GOAL OF THE EXERCISE: In the listing below, find each line that holds "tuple" and list it.

------ DATASET ------

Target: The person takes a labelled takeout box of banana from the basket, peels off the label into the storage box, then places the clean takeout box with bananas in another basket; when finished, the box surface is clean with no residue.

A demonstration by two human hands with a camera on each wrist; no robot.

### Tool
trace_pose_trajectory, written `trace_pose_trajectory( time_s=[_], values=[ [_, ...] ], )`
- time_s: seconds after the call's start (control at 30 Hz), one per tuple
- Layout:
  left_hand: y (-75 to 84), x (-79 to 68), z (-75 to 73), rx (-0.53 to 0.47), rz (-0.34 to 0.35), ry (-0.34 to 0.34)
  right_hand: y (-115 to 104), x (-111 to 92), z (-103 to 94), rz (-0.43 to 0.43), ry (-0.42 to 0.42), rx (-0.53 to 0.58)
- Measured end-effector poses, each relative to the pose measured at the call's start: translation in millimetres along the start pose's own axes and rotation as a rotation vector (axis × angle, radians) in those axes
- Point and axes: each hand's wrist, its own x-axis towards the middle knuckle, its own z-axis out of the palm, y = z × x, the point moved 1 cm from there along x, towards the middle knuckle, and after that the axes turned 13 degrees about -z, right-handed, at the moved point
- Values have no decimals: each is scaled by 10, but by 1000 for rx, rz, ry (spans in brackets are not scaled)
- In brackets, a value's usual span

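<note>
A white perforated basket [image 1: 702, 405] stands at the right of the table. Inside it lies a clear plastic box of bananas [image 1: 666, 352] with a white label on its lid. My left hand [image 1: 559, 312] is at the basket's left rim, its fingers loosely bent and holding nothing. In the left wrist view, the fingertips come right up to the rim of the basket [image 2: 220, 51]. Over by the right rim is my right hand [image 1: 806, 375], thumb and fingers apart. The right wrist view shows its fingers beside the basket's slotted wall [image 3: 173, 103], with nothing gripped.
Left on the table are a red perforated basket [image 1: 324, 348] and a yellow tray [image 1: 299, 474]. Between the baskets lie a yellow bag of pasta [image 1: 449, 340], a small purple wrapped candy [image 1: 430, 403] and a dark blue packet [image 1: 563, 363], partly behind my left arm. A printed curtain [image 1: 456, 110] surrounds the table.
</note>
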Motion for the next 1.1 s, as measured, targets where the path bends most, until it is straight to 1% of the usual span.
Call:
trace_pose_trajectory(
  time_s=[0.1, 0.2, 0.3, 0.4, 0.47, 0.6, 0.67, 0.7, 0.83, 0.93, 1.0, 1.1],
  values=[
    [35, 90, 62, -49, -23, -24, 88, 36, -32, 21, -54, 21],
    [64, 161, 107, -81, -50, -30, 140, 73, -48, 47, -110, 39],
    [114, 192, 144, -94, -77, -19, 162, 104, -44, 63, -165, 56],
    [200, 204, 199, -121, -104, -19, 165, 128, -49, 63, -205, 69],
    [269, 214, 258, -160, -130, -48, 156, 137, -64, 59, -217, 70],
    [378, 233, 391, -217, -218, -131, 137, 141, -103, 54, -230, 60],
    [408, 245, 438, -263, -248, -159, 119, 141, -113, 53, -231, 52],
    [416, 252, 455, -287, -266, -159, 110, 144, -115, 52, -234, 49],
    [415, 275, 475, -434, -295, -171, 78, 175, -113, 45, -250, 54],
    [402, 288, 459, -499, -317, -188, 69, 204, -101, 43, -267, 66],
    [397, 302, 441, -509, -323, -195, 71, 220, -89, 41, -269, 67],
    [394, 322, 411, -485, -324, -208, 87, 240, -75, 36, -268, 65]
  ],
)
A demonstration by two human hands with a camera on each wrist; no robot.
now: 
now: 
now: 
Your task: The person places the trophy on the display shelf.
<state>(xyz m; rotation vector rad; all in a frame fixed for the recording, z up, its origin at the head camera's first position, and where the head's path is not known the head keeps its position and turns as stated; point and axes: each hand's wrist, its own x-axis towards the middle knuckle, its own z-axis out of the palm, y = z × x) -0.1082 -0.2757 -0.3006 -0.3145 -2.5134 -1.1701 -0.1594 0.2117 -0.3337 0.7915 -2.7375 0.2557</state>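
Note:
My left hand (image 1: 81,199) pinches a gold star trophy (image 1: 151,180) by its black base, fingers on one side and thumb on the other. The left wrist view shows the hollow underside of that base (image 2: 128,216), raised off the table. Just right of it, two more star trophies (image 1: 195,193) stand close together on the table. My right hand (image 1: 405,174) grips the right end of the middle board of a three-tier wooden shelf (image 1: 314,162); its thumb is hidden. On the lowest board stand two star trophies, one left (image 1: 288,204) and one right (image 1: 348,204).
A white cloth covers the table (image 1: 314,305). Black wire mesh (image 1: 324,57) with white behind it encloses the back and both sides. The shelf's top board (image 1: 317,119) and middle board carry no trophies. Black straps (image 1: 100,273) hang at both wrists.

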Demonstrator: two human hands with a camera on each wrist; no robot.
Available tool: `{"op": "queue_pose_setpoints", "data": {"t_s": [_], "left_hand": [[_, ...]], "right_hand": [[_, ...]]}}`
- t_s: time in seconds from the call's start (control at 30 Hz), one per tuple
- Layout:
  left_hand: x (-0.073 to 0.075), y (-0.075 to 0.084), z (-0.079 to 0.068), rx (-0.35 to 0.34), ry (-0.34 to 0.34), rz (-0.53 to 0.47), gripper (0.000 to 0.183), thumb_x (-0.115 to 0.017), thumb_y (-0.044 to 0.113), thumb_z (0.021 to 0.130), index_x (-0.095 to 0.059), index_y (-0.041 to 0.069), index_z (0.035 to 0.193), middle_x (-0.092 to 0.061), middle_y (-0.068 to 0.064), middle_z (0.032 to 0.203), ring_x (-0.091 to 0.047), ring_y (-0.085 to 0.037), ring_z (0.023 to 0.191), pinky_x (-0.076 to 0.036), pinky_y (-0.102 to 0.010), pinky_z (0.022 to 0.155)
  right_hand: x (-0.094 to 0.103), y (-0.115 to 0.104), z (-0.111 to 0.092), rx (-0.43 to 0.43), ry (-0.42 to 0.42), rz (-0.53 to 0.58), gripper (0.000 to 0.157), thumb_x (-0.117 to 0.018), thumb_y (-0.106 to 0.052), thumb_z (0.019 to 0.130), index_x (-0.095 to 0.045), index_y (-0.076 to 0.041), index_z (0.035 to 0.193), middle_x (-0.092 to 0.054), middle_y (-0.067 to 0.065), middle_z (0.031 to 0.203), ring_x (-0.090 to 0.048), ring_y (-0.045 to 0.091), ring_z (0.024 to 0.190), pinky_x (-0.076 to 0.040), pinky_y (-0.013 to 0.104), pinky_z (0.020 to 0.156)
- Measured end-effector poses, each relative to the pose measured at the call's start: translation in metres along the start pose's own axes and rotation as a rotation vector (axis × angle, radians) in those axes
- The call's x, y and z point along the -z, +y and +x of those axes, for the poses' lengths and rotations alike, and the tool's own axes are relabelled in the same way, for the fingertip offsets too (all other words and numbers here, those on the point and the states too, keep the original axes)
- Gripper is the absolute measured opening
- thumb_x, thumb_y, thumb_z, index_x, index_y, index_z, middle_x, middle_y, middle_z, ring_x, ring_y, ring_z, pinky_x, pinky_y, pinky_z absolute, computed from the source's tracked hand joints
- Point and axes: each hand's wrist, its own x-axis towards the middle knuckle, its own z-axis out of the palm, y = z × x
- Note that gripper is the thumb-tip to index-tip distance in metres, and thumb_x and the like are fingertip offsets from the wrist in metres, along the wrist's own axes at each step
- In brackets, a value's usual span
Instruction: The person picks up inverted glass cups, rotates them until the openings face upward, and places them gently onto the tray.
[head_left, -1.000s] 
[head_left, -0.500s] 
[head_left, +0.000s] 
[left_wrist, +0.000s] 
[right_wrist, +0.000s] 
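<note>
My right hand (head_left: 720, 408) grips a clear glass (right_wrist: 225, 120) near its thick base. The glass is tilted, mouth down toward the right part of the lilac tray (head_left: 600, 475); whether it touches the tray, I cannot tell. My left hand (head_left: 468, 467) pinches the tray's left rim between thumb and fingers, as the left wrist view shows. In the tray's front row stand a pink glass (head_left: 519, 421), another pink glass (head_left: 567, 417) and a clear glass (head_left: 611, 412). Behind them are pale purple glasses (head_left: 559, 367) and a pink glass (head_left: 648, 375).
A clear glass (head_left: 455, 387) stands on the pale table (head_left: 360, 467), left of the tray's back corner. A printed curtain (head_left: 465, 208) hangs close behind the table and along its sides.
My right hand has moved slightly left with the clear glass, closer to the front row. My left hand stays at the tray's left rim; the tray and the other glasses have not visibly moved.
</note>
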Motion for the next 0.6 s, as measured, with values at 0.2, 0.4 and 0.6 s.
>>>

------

TASK RESULT:
- time_s: seconds after the call's start (control at 30 Hz), one per tuple
- t_s: time in seconds from the call's start (control at 30 Hz), one per tuple

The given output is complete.